* **WORK ITEM**
Repeat exactly the lines below that lie between the line with "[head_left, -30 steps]" and the line with "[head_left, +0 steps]", counting both of those lines as part of the answer.

START DATA SEGMENT

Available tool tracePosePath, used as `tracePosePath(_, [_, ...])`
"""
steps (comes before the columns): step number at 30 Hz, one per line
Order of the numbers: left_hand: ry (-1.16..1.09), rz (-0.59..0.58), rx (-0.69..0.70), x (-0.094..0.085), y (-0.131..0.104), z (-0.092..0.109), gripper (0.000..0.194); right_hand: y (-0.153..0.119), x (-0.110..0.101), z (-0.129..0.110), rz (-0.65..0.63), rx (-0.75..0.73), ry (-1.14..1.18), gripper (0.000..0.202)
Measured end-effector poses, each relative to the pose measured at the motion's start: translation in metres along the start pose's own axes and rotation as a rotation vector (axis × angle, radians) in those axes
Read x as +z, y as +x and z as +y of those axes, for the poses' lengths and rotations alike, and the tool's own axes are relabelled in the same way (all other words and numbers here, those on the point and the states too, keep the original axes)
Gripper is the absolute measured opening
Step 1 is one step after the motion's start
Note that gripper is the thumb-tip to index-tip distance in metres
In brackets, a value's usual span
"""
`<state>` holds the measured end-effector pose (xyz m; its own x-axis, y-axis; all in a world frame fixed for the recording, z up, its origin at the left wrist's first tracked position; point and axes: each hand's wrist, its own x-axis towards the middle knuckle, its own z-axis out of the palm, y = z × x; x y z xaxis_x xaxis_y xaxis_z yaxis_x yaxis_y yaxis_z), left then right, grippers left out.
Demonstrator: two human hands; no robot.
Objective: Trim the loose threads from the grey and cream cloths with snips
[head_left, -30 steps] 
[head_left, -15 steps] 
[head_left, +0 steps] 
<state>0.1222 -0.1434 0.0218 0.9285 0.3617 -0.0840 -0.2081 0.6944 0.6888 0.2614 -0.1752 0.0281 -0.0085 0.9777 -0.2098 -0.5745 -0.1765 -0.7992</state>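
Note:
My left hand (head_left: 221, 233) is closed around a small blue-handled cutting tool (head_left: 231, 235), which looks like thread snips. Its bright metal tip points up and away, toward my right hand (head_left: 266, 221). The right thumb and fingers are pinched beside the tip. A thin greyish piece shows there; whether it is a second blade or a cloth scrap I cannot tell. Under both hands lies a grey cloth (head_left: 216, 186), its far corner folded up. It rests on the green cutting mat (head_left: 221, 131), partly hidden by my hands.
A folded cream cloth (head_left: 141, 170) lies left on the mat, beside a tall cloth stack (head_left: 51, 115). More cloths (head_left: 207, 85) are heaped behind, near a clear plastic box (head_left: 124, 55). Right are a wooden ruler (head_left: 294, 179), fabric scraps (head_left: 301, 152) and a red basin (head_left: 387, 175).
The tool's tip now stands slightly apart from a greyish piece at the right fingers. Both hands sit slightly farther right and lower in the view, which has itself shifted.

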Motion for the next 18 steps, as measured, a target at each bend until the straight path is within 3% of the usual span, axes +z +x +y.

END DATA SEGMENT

* **EXERCISE OUTPUT**
[head_left, -30 steps] 
[head_left, -15 steps] 
[head_left, +0 steps] 

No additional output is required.